Providers took on the mantle of responsibility and did their best to turn this disconnection and communication challenge into meaningful moments for their patients and their families. They assumed the role of visiting family and went above and beyond to address the emotional and physical well-being of those in their care. They comforted and held the hands of dying patients in their final moments. They reassured and consoled distraught family. They advocated to get the assistance their patients needed when restrictions seemed too inflexible. They were patients themselves, missing the support of their loved ones by their sides. They were worried caregivers unable to hold their own loved one’s hands.
Physical presence of loved ones as well as communication is so valuable in the healing process for our patients. Many of us have heard stories about critically ill patients making a rapid recovery once family visitation was permitted. With the passing of time, as we moved from the acute phase into a more chronic phase of pandemic management, healthcare organizations developed a better understanding of safety processes as well as experience with the deleterious effects of strict limitations on visitors. Thus, many visitor restrictions have been slightly relaxed.

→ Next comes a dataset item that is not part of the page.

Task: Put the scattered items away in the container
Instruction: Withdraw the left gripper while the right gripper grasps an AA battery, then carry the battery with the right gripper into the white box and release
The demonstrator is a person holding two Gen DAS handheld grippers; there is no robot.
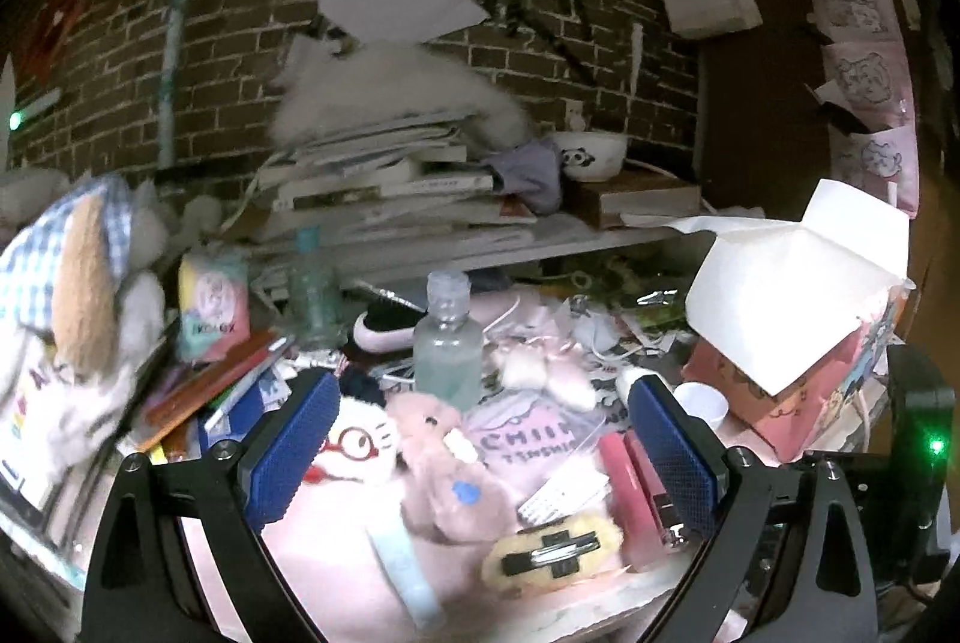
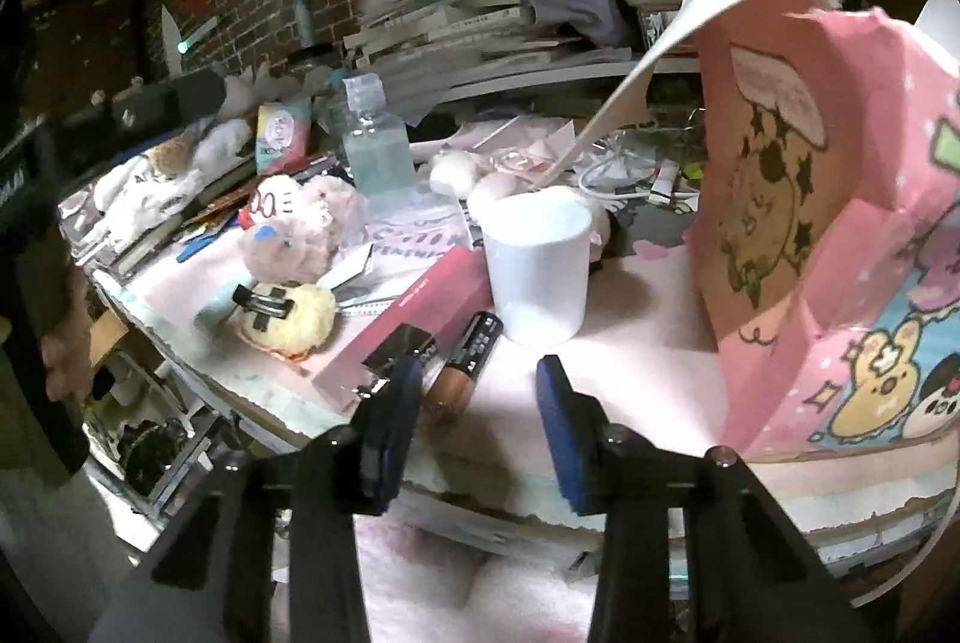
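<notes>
The container is a pink cartoon-printed box point(image 2: 810, 223) with its white flap up, standing at the right; the left wrist view shows the pink box point(image 1: 798, 403) too. My right gripper point(image 2: 477, 424) is open low over the pink table mat, with bare mat between its pads. A black and copper battery point(image 2: 465, 361) lies just ahead of its left fingertip point(image 2: 399, 403), beside a white cup point(image 2: 534, 265). My left gripper point(image 1: 483, 448) is open wide above a pink plush bear point(image 1: 438, 457), a white plush with red glasses point(image 1: 360, 439) and a yellow fuzzy hair clip point(image 1: 552, 553).
A clear bottle point(image 1: 447, 343) stands behind the plush toys. A long pink box point(image 2: 414, 319) lies left of the battery. Stacked books point(image 1: 390, 187) and a panda bowl point(image 1: 591, 153) fill the back by the brick wall. A person's hand point(image 2: 60, 343) shows at far left.
</notes>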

In our Kaiser Permanente Georgia facilities, we have expanded some visitor access to include key milestones or difficult conversations for our obstetrics patients and their families, or expanded caregiver support for disabled, peri-procedure or other patients with extended needs. The hospitals have also adjusted with allowances to include a single visitor the day of discharge for discharge planning, end-of-life care and during obstetrics, and neonatal intensive care services or when patients need one-on-one care. Minors, those with disruptive behavior or those who do not otherwise have the mental capacity to safely be alone while hospitalized are additional examples. Unfortunately, due to unpredictable circumstances, many hospital emergency department policies have had to maintain strict visitor limitations.
These visitor restrictions were put into place with the best of intentions during a scary and chaotic time in our community. The well-intended purpose of these strict visitor limitations was to support provider, staff, patient and family safety from COVID-19 exposures; to support physical distancing guidance; to limit indoor occupancy; and to conserve limited PPE.
Now we have seen some of the unintended, although not entirely unpredictable, negative consequences of these restrictions, including healthcare team and patient and family distress, decreased clinical care plan communication, more difficulty facilitating complex conversations and perhaps even negative health outcomes.
As we collectively enter this “new norm” phase of COVID-19, which will be with us for at least the near-term future, we must reckon with our approach to visitor restrictions in both the ambulatory and facility-based settings. We will need to thoughtfully balance the arguments for limitation with those arguments for a more lenient approach and likely settle into an in-between space where we identify patient-specific or clinical scenarios that benefit from having family present, versus less acute/significant moments where an individual patient can navigate their care on their own. Let us be open to continuing to learn in this space, and to amending our approach as needed to best support safety, clinical care and the patient/family experience.